Wednesday, December 18, 2013

Traveling down the Transpeninsular, part 2

If you want to start at the beginning, here is part 1 of this travel journal.

We were finally in Mexico, and it was the day of the Feast of Our Lady of Guadalupe. Unfortunately, we had to get on the road early, and the place we were heading to was so remote from anything that it has no church, so we knew that we were going to miss mass. However, God blessed us on the road, as you'll see.

But first we had to get out of Tecate. Here's a street in Tecate all decked out for Christmas - one of the only scenes there that I could find interesting enough to take a picture of.

Once past Tecate, you go through a valley in which they grow olives for olive oil.

Then came the wine country. This is the Valle de Guadalupe, which is sort of like driving back through time to Sonoma County in the 50's.

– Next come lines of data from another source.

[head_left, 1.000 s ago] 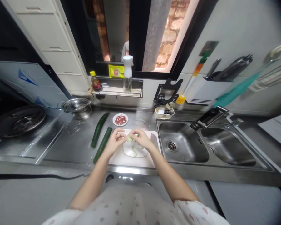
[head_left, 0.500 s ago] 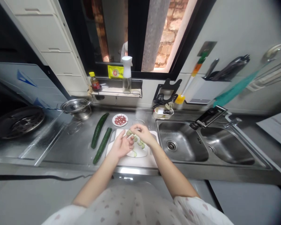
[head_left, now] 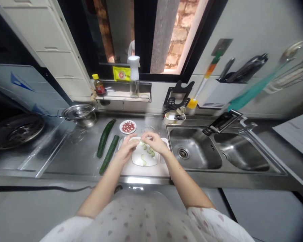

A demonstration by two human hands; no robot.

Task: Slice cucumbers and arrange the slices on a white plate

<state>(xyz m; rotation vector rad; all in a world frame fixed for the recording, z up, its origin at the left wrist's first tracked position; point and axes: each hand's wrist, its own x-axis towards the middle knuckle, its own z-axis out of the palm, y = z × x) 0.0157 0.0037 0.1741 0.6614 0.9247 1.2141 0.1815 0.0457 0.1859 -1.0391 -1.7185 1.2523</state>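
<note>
My right hand (head_left: 155, 143) is over the upper part of a white cutting board (head_left: 151, 170), its thumb and fingertips pinched together. What the pinch holds is too small to make out, though a pale green piece shows by the fingertips. My left hand (head_left: 126, 150) comes close from the left, fingers stretched out and a little apart, almost meeting the right fingertips. Several thin green-edged cucumber slices (head_left: 150, 152) lie on the board below the hands. Left of the board rest two whole cucumbers, a longer one (head_left: 105, 138) and a nearer one (head_left: 109, 155).
Behind the board stands a white plate (head_left: 121, 127) of chopped red pieces. A lidded steel pot (head_left: 81, 116) is at the left, beside the stove pan (head_left: 17, 131). To the right is a double sink (head_left: 197, 148). A spray bottle (head_left: 134, 75) stands on the shelf.
My left hand has turned from palm up to fingers pointing at the right hand, and both hands have drawn closer. The curved slice at the board's front shows more fully.
</note>
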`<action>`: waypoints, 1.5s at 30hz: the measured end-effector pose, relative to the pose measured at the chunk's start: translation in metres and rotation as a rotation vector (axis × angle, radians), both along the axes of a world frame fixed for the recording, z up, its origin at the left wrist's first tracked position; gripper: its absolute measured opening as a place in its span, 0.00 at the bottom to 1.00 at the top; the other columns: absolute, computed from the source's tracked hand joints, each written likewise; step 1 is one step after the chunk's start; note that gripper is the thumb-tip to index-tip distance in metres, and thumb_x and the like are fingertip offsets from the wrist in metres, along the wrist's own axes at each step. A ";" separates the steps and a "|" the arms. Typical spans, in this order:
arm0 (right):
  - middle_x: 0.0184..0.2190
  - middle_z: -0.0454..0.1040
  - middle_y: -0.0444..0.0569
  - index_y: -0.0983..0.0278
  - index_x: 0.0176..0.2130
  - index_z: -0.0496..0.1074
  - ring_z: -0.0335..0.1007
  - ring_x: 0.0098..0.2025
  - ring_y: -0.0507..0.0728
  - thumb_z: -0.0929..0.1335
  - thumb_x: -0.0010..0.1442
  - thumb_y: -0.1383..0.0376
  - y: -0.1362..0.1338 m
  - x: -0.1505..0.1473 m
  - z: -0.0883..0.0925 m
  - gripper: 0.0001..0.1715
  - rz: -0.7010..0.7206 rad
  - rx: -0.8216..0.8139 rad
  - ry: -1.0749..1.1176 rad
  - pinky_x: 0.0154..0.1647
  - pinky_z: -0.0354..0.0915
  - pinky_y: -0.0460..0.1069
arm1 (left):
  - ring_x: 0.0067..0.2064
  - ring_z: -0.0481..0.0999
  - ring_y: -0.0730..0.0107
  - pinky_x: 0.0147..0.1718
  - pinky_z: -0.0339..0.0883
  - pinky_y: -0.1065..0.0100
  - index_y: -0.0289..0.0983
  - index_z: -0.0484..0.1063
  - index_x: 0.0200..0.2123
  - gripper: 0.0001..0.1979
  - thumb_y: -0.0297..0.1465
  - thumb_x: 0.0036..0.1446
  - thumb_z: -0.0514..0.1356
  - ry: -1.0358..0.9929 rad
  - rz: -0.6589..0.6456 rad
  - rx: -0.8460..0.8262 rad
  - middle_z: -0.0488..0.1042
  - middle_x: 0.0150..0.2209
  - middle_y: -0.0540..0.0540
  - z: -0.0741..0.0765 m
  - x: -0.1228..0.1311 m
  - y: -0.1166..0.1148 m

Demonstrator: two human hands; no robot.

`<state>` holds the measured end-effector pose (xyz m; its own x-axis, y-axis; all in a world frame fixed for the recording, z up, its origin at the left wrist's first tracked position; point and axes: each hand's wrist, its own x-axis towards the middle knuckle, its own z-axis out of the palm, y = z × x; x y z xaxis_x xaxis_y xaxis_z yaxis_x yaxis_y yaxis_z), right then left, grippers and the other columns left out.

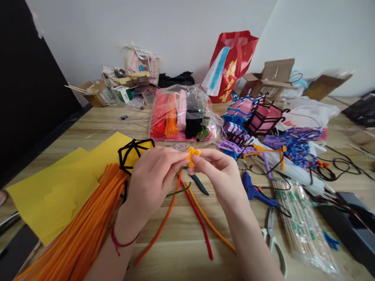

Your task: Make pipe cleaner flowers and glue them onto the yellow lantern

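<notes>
Between my two hands is a small yellow pipe cleaner flower with rounded petals. My left hand pinches its left side with thumb and forefinger. From the right, my right hand grips it too, thumb across the lower petals. Below the hands lie loose pipe cleaners: an orange one, a red one, a yellow one and a short green one. A dark green tool-like piece lies between my wrists, partly hidden. Beside my left hand stands a black pipe cleaner frame.
An orange pipe cleaner bundle and yellow sheets lie left. A bag of coloured pipe cleaners sits ahead. At right are a blue glue gun, scissors, wrapped sticks, pink lanterns and a red bag.
</notes>
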<state>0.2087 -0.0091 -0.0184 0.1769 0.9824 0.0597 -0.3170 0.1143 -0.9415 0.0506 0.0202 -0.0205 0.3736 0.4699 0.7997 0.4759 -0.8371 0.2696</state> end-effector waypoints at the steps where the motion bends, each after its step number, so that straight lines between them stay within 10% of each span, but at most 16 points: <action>1: 0.23 0.81 0.45 0.62 0.30 0.80 0.77 0.23 0.54 0.80 0.48 0.58 0.000 0.000 0.000 0.12 0.009 -0.005 0.008 0.29 0.75 0.49 | 0.40 0.79 0.71 0.43 0.71 0.67 0.40 0.74 0.44 0.08 0.24 0.63 0.62 -0.028 0.002 -0.007 0.81 0.38 0.50 -0.001 0.001 0.000; 14: 0.29 0.82 0.46 0.61 0.33 0.82 0.76 0.27 0.53 0.77 0.52 0.62 -0.001 -0.001 -0.007 0.07 -0.043 0.084 -0.183 0.31 0.74 0.48 | 0.33 0.75 0.74 0.35 0.70 0.70 0.40 0.73 0.36 0.02 0.27 0.61 0.62 -0.118 0.004 -0.406 0.77 0.33 0.52 0.012 0.003 -0.005; 25: 0.38 0.83 0.48 0.60 0.39 0.81 0.81 0.37 0.56 0.73 0.57 0.67 -0.004 -0.016 -0.014 0.08 -0.114 0.178 -0.265 0.42 0.78 0.50 | 0.27 0.69 0.74 0.27 0.64 0.72 0.38 0.69 0.28 0.08 0.34 0.59 0.61 -0.499 0.035 -0.718 0.72 0.25 0.53 -0.009 0.019 0.003; 34: 0.34 0.81 0.49 0.62 0.38 0.78 0.79 0.33 0.55 0.69 0.60 0.70 0.000 -0.009 -0.019 0.07 -0.259 0.290 -0.720 0.36 0.75 0.49 | 0.32 0.68 0.69 0.33 0.60 0.66 0.39 0.64 0.30 0.08 0.28 0.63 0.56 0.115 0.079 -0.365 0.69 0.29 0.51 0.000 0.003 0.006; 45: 0.35 0.81 0.48 0.59 0.38 0.77 0.78 0.38 0.56 0.69 0.60 0.71 -0.008 -0.023 -0.015 0.09 -0.402 0.448 -0.681 0.41 0.76 0.51 | 0.28 0.64 0.72 0.30 0.59 0.68 0.40 0.63 0.27 0.11 0.31 0.64 0.56 -0.258 0.097 -0.496 0.65 0.24 0.54 -0.003 0.017 -0.004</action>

We stayed at a B&B last year that was the house that the property owner grew up in, surrounded by acres of grapes. He told us that the Mexican government is actively encouraging the wine industry in this area and is giving low-interest loans for property owners to plant grapes, build wineries, etc.

There is a small community right on the highway (San Antonio) with a really nice shop selling local wines, cheeses, and olive oil, which we have decided is a "must stop" on the journey.

Then on through Ensenada. This is a big city, about a million people - interesting enough if you want to stop, which we didn't (although we have in the past). A short way past the city we came upon our first peregrinacion (a cabalgata) in honor Our Lady of Guadalupe.

One of the younger participants was riding a paint burro, which we had never seen before.

Then it was on through several small agricultural valleys.

This is one of the best parts of the journey, seeing the small ranchos and farms that form scattered communities, just as in the Midwest during the time of the Great Expansion. But the scenery is so much more varied than the Great Plains!

Onward through yet another wine area. This was the original area that the padres planted to make wine for the many missions up and down the peninsula.

This area is dominated by a couple of large companies, and the vineyards are massive. The round thing in the photo above is the roof of a new wine tasting room.
From time to time we passed corn fields ready to be harvested.

And here is a field of nopales (paddle cactus), which is not only one of the primary vegetables used in Mexico, but also one of the most nutritious things you can eat. And nopales are used for numerous medicinal purposes as well.

Then we got to the REAL agricultural region: the Valle de San Quintin. This is filled with miles of greenhouses growing all sorts of things, including berries. The area is right next to the coast and is usually cool and foggy, much like the coastal agricultural region south of San Francisco.

And at the end of the valley (actually a very wide coastal plain) we saw our second peregrinacion, but this one with dancers! There are a lot of migrant farm workers here, from poorer areas of Mexico, and this traditional dancing comes from one of the mainland areas.

Well, we were only halfway to our night's destination at that point, but I'm going to stop with one more photo. This is of the last agricultural area in Baja California (the state in the northern half of the peninsula). The major crops are beans and onions. All the fields are in a large river bed which actually floods every few years. The rest of the time the river, like most on the peninsula, is underground. God's clever that way - to keep the water from evaporating, He causes the rivers to flow under the surface, and thereby provides water to people, plants and animals.

Tomorrow: a most enchanted place, military checkpoints, the Sea of Cortez and more!


  1. What a gift, I would love to see all these celebrations for this feast day. My #8 was born on this day and we really celebrate it!

  2. Me too! It's such a joyous occasion. Have you ever seen the TV special broadcast from the shrine at Tepeyac? A HUUUUGE extravaganza, and of course "Las Mananitas" at midnight with all of Mexico's most famous singers.